3. D’autre part, et en vertu des articles R. 432-1 et R. 432-2 du code de l’entrée et du séjour des étrangers et du droit d’asile, le silence gardé pendant quatre mois par l’administration sur les demandes de titre de séjour vaut décision implicite de rejet. Ainsi, le silence gardé par le préfet sur une demande de titre de séjour fait en principe naître, au terme du délai de quatre mois, une décision implicite de rejet de cette demande. Il en va autrement lorsqu’il est établi que le dossier de la demande était incomplet, le silence gardé par l’administration valant alors refus implicite d’enregistrement de la demande.
4. Il résulte de l’instruction que M. B a présenté sa demande de renouvellement de titre de séjour le 3 avril 2024 et que lui ont été remises le 3 juin 2024, puis le 13 octobre 2024, des attestations de prolongation d’instruction, de sorte que le dossier de l’intéressé devait être regardé comme complet. Ainsi, et à la date de la présente ordonnance, une décision implicite de rejet de la demande de titre de séjour présentée par M. B est née du silence gardé par la préfète du Rhône sur sa demande, sans qu’y fasse obstacle le fait qu’il se soit vu délivrer des attestations de prolongation d’instruction. Dans ces conditions, et du fait de ce refus, l’intéressé ne peut se prévaloir de ce que l’absence de délivrance d’une attestation de prolongation d’instruction serait constitutive d’une atteinte grave et manifestement illégale à une liberté fondamentale au sens de l’article L. 521-2 du code de justice administrative.

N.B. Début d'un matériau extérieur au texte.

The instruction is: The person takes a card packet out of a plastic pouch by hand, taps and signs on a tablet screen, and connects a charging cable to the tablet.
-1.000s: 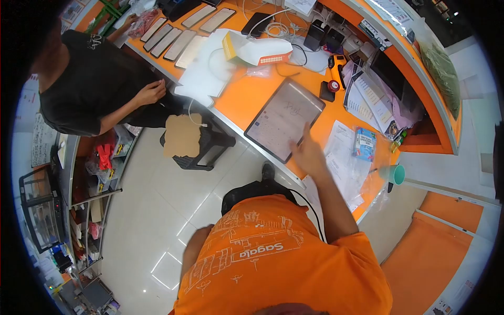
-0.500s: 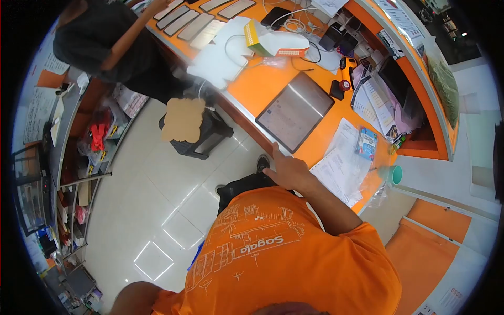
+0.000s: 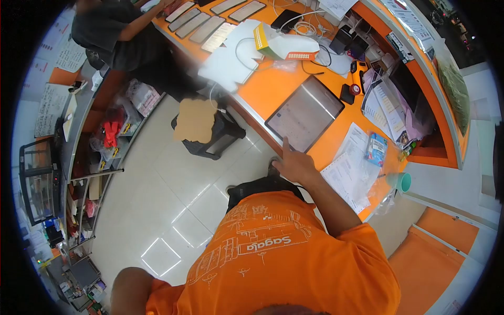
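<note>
A large tablet [image 3: 307,113] with a lit, glare-streaked screen lies on the orange desk near its front edge. My right hand [image 3: 296,165] is at the tablet's near edge, index finger stretched out and thumb apart, holding nothing. The fingertip overlaps the tablet's lower border; whether it presses the glass I cannot tell. To the right of this hand lie printed papers [image 3: 346,176] and a blue packet [image 3: 376,148]. Of my left arm [image 3: 131,289] only a part shows at the lower left, and its hand is out of sight.
Phone-like slabs [image 3: 207,29], white foam sheets [image 3: 226,65] and a yellow-green box [image 3: 281,44] cover the desk's far side. Another person [image 3: 123,42] stands at the far left. A black stool [image 3: 210,139] bears a piece of cardboard [image 3: 195,121]. A green cup [image 3: 403,182] sits at the right edge.
The view has shifted, so the surroundings appear farther right. My right index finger has moved slightly inward over the tablet's near edge.
</note>
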A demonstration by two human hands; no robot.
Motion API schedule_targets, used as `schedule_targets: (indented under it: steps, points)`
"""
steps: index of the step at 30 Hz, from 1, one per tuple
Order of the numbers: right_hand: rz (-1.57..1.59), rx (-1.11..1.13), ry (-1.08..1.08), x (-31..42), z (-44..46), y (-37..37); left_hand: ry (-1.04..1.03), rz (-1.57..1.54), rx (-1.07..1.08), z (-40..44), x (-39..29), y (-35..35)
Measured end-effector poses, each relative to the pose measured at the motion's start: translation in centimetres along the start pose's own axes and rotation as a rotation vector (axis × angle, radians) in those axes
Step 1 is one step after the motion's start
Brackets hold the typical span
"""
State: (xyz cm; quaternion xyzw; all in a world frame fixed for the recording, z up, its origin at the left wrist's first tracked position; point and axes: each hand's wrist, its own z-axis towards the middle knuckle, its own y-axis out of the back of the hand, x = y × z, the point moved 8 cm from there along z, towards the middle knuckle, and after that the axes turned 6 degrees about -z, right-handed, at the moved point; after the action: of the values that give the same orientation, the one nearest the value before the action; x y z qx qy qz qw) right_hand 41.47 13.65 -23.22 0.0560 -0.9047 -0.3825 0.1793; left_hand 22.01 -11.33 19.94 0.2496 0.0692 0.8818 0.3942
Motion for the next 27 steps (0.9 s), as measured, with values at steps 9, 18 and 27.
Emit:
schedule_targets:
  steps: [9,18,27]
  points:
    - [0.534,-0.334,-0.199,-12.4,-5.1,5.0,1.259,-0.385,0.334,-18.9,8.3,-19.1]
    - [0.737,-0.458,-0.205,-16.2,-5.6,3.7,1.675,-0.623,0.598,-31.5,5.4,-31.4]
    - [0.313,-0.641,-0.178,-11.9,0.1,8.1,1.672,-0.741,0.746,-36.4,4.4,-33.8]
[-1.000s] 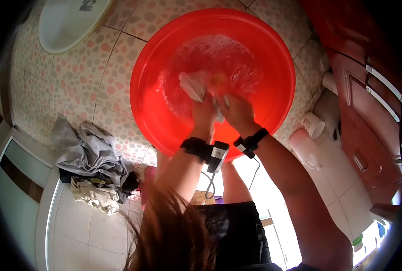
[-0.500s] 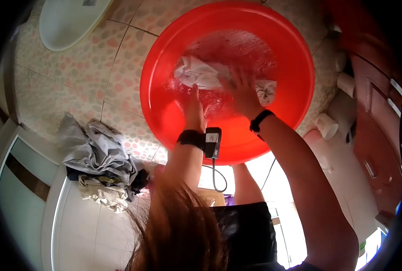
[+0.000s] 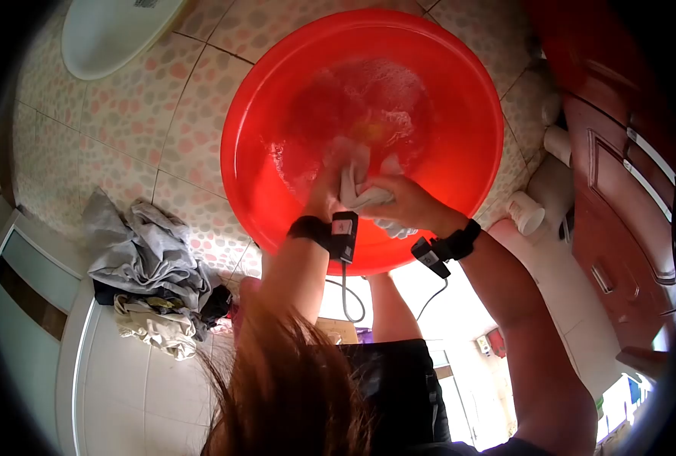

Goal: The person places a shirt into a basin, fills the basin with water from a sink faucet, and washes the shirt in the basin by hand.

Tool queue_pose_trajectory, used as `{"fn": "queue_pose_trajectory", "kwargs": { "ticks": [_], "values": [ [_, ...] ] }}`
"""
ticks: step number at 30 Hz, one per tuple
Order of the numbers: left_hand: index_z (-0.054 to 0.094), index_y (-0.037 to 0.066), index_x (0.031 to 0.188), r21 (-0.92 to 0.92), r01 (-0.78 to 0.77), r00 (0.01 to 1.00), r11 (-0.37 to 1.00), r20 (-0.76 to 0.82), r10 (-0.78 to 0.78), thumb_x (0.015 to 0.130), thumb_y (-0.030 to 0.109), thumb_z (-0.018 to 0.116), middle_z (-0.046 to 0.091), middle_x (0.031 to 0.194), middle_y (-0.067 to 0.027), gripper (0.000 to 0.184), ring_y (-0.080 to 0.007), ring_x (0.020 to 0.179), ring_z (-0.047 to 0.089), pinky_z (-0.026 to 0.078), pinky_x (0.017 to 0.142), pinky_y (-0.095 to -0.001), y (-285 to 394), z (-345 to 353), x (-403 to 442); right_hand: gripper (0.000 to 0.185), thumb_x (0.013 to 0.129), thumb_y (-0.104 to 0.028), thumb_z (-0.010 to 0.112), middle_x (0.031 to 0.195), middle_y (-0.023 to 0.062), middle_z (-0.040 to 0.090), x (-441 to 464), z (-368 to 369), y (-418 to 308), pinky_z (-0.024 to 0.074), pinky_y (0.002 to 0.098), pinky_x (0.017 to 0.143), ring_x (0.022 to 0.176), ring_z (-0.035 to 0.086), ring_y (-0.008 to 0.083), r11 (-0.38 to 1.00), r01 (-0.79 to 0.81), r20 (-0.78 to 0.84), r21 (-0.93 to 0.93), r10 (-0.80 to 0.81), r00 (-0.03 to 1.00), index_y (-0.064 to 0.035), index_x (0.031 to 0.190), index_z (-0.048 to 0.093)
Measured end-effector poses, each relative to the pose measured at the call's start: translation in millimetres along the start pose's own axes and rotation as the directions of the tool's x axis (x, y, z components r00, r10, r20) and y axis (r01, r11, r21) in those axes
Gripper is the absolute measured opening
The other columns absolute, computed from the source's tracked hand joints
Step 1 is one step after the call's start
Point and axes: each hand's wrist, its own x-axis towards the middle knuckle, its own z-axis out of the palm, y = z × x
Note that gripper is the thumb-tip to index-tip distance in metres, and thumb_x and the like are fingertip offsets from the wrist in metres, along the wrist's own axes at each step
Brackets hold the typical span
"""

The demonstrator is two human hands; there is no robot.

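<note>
A large red basin (image 3: 250, 129) holds foamy water (image 3: 376, 87). Over its near half, my two hands are close together on a wet, whitish cloth (image 3: 364, 196), which is bunched up between them. My left hand (image 3: 326, 186) grips the cloth from the left, its fingers partly blurred. My right hand (image 3: 410, 201) is closed round the other part, and a piece of the cloth hangs below it. Both wrists wear black straps with small boxes and cables.
A heap of grey, beige and dark clothes (image 3: 152, 258) lies on the tiled floor at the left. A pale round basin (image 3: 114, 34) is at upper left. At right are a white cup (image 3: 526, 213) and a red cabinet (image 3: 619, 190).
The cloth has come up out of the water toward me. My right hand, open over the cloth before, has turned and closed on it. The view has shifted slightly.
</note>
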Motion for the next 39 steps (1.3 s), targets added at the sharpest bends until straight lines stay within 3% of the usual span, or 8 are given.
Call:
{"fn": "queue_pose_trajectory", "kwargs": {
  "ticks": [4, 7, 10, 13, 17, 22, 35, 39],
  "values": [
    [0.050, 0.014, 0.105, -0.069, 0.117, 0.900, 0.991, 0.429, -0.077, 0.091, 0.037, 0.046, 0.057, 0.091, -0.0012, 0.027, -0.0116, 0.084, 0.057, 0.048, 0.069, -0.0245, -22.7, -38.1, 25.7, 0.028, 0.082, -0.024, 0.062, 0.064, 0.0052, 0.056, 5.5, 0.4, -6.1, 0.0467, 0.0292, 0.058, 0.062, 0.058, 0.0166, 0.986, -0.166, -0.134, -0.016, 0.162, 0.978, -0.0028, 0.099, 0.057],
    [0.050, 0.010, 0.109, 0.065, 0.009, 0.991, 0.998, 0.134, -0.017, 0.093, 0.040, 0.040, 0.058, 0.097, -0.0039, 0.035, -0.0136, 0.088, 0.056, 0.047, 0.075, -0.0278, -28.7, 1.7, -7.3, 0.030, 0.084, -0.033, 0.054, 0.068, 0.0114, 0.062, 37.3, 16.7, 36.8, 0.0475, 0.0325, 0.058, 0.065, 0.062, 0.0232, 0.960, 0.167, -0.556, -0.225, -0.267, 0.787, -0.0060, 0.093, 0.062],
    [0.049, 0.007, 0.113, 0.237, 0.001, 0.985, 0.971, -0.166, 0.039, 0.093, 0.040, 0.035, 0.057, 0.103, -0.0062, 0.041, -0.0158, 0.095, 0.055, 0.045, 0.079, -0.0301, -28.6, 13.2, -10.7, 0.031, 0.084, -0.036, 0.051, 0.076, 0.0127, 0.063, 47.4, 20.7, 44.6, 0.0478, 0.0366, 0.060, 0.068, 0.062, 0.0275, 0.879, 0.101, -0.597, -0.467, -0.397, 0.698, -0.0098, 0.095, 0.063],
    [0.051, 0.010, 0.103, 0.228, 0.037, 0.991, 0.973, -0.137, -0.005, 0.094, 0.039, 0.033, 0.054, 0.072, -0.0018, 0.035, -0.0107, 0.059, 0.052, 0.041, 0.049, -0.0241, -22.8, 7.6, -14.3, 0.031, 0.083, -0.038, 0.050, 0.074, 0.0125, 0.063, 45.8, 16.1, 36.4, 0.0480, 0.0379, 0.061, 0.069, 0.061, 0.0296, 0.857, 0.029, -0.561, -0.514, -0.362, 0.744, -0.0138, 0.098, 0.063],
    [0.047, 0.009, 0.112, 0.276, -0.246, 0.964, 0.929, -0.032, 0.264, 0.093, 0.041, 0.038, 0.053, 0.100, -0.0064, 0.039, -0.0149, 0.089, 0.055, 0.047, 0.071, -0.0284, -10.5, -1.1, -11.0, 0.033, 0.083, -0.034, 0.052, 0.091, 0.0150, 0.062, 31.0, -6.4, 32.2, 0.0471, 0.0394, 0.071, 0.084, 0.059, 0.0303, 0.850, 0.015, -0.492, -0.527, -0.320, 0.810, -0.0104, 0.105, 0.058],
    [0.016, 0.012, 0.141, 0.404, -0.384, 0.893, 0.830, -0.066, 0.445, 0.095, 0.034, 0.038, 0.014, 0.146, -0.0037, 0.055, -0.0195, 0.130, 0.028, 0.033, 0.100, -0.0339, 41.3, 46.3, -40.4, 0.048, 0.080, -0.022, 0.061, 0.128, 0.0212, 0.033, 10.2, -30.3, 47.7, 0.0332, 0.0451, 0.094, 0.116, 0.034, 0.0400, 0.765, 0.055, -0.650, -0.642, -0.581, 0.489, -0.0030, 0.119, 0.040],
    [0.031, 0.014, 0.135, 0.426, -0.044, 0.927, 0.904, -0.319, 0.196, 0.092, 0.024, 0.042, 0.040, 0.131, -0.0027, 0.046, -0.0151, 0.108, 0.048, 0.042, 0.086, -0.0270, 1.6, -40.4, -0.6, 0.061, 0.073, -0.014, 0.065, 0.117, 0.0181, 0.047, 100.2, -2.2, 94.3, 0.0361, 0.0402, 0.091, 0.106, 0.046, 0.0333, 0.763, -0.104, -0.610, -0.637, -0.417, 0.674, -0.0017, 0.126, 0.038],
    [0.032, 0.012, 0.134, 0.468, 0.005, 0.977, 0.884, -0.190, 0.095, 0.092, 0.028, 0.045, 0.047, 0.121, -0.0038, 0.047, -0.0142, 0.107, 0.048, 0.041, 0.088, -0.0290, -1.3, -73.8, 21.6, 0.041, 0.075, -0.010, 0.055, 0.097, 0.0109, 0.055, 78.8, -6.0, 94.9, 0.0399, 0.0299, 0.081, 0.090, 0.053, 0.0198, 0.965, 0.253, -0.268, 0.074, -0.225, 0.937, 0.0006, 0.114, 0.049]
  ]
}}
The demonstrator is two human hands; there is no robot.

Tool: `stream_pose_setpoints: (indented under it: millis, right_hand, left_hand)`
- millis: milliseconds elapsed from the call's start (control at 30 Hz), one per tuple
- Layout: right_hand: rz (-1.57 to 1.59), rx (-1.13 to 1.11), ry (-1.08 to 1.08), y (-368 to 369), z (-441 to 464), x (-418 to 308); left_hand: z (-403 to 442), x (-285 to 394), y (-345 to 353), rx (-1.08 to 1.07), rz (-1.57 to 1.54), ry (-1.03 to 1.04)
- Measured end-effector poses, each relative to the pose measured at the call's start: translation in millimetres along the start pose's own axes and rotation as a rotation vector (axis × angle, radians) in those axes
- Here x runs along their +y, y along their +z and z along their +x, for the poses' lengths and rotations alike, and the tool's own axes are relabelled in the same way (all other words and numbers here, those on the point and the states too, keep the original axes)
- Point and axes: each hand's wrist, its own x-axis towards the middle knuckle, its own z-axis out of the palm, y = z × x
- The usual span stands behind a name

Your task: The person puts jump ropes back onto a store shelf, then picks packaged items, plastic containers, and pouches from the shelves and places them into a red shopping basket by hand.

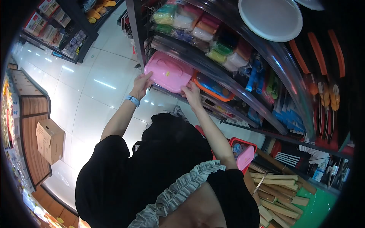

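- Now the left hand [142, 84] clamps its fingers on a pink box [167, 72].
- The right hand [192, 94] grips it likewise.
- Just beside: an orange-rimmed container [217, 96].

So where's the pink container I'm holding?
In the head view, the pink container is at upper centre, between your left hand and right hand, immediately left of the orange-and-blue container.
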Motion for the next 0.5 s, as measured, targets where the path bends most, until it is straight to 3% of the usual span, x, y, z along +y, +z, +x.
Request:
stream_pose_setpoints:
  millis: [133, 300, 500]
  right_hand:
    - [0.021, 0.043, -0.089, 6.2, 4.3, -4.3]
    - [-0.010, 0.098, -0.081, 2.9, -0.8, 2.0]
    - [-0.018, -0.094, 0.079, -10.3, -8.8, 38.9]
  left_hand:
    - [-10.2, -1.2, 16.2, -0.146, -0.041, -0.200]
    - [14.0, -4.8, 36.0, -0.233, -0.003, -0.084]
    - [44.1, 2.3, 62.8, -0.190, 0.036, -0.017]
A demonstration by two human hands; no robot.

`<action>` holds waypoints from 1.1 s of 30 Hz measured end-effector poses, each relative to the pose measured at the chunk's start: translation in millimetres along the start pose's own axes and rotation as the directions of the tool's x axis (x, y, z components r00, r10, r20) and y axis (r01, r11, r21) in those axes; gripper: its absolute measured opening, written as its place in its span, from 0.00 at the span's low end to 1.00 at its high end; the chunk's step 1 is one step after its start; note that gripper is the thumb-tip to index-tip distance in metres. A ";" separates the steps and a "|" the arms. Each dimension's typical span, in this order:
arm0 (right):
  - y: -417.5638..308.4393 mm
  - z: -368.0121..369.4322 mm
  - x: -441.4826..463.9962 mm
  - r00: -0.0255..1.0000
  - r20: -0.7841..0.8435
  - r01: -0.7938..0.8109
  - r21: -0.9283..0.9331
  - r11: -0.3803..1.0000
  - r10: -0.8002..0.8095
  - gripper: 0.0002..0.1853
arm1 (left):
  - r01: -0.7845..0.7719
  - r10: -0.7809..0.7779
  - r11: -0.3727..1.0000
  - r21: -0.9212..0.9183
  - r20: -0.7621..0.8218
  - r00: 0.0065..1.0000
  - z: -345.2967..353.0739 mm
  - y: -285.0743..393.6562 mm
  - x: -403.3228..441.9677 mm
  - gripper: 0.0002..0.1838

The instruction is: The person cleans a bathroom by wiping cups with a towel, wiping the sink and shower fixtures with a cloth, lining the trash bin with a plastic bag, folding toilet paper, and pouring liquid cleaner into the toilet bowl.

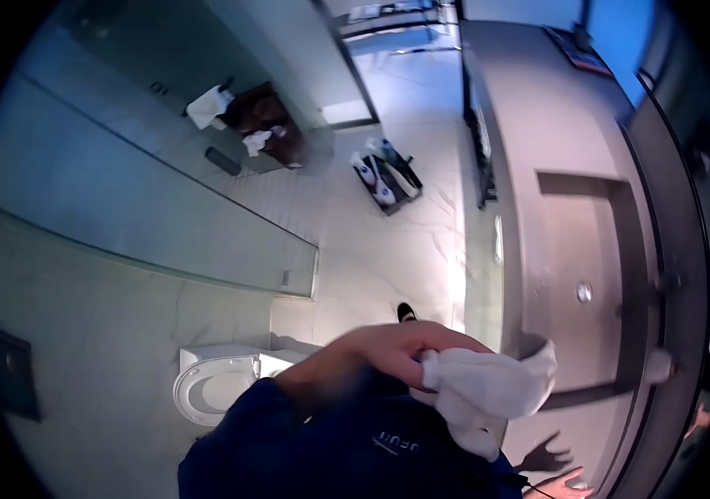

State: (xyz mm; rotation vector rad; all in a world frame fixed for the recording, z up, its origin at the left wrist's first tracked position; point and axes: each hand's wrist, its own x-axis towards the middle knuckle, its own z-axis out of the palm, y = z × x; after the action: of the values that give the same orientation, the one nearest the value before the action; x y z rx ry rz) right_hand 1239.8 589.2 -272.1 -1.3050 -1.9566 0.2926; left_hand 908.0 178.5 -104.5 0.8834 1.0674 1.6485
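My left hand [413, 349] reaches across in front of my body and grips a bunched white cloth [496, 382], which hangs beside the front edge of the grey counter [530, 258]. At the bottom right, my right hand [567, 484] is over the counter with its fingers spread, and its shadow falls on the surface. A small whitish thing shows by its fingers, too unclear to name. The rectangular sink [584, 241] with a round metal drain [584, 292] lies beyond both hands.
A toilet [218, 391] stands at the lower left, below a glass partition [147, 183]. On the floor ahead is a black caddy [387, 179] of bottles. A brown bin or stool [276, 125] with white cloths is farther left. A mirror [687, 274] runs along the right.
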 end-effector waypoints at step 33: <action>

5. Il résulte de ce qui précède, et sans que cela fasse obstacle à ce que M. B, s’il s’y croit fondé, demande au tribunal l’annulation de ce refus implicite ainsi le cas échéant que sa suspension par un référé formé sur le fondement des dispositions de l’article L. 521-1 du code de justice administrative, qu’il y a lieu de rejeter la requête, selon la procédure prévue à l’article L. 522-3 du code de justice administrative, dans toutes ses conclusions, y compris celles présentées sur le fondement de l’article L. 761-1 du code de justice administrative.
O R D O N N E :
Article 1er : La requête de M. B est rejetée.
Article 2 : La présente ordonnance sera notifiée à M. A B.
Copie sera adressée à la préfète du Rhône.
Fait à Lyon, le 3 février 2025.
Le juge des référés,
T. Besse
La République mande et ordonne à la préfète du Rhône en ce qui la concerne ou à tous commissaires de justice à ce requis en ce qui concerne les voies de droit commun contre les parties privées, de pourvoir à l’exécution de la présente décision.